TASK OBJECTIVE:
Write out exactly the lines of the material below, beginning at the top and ending at the line that contains "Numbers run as".

PROVIDED DATA:
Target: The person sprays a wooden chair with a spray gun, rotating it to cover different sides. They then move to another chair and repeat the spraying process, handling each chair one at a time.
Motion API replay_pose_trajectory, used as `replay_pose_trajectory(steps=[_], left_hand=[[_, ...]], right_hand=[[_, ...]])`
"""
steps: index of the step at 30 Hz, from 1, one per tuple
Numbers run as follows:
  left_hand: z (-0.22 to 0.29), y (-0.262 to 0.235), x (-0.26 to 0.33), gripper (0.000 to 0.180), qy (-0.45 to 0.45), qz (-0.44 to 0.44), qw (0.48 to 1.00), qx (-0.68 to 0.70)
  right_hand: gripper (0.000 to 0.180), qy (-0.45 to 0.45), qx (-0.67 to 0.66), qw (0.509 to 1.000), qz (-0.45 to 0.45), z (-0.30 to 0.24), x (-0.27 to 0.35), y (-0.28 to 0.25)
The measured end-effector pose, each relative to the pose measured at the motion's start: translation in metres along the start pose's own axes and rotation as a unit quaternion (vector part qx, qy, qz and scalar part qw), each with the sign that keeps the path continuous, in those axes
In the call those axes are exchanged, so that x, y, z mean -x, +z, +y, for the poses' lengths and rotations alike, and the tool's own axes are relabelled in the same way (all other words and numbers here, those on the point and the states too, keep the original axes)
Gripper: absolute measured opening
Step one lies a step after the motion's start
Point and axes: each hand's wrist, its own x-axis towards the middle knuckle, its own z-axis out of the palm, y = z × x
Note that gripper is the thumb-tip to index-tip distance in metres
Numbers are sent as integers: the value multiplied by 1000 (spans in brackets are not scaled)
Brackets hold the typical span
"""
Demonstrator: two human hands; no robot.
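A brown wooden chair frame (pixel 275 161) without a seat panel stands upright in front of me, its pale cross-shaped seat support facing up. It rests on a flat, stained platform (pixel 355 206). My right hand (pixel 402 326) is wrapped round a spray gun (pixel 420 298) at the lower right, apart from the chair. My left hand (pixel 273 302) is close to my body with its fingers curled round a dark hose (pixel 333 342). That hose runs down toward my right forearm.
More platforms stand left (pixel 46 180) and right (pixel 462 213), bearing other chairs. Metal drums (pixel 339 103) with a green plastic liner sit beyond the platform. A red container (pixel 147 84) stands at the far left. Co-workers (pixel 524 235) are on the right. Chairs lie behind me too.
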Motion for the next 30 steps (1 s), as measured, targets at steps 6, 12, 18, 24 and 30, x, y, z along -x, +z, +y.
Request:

RESULT FOR THIS TASK:
Target: The person sprays a wooden chair with a spray gun, rotating it to cover different sides. They then move to another chair and repeat the spraying process, handling each chair one at a time.
Motion API replay_pose_trajectory, used as `replay_pose_trajectory(steps=[_], left_hand=[[_, ...]], right_hand=[[_, ...]])`
"""
steps: index of the step at 30 Hz, from 1, one per tuple
Numbers run as follows:

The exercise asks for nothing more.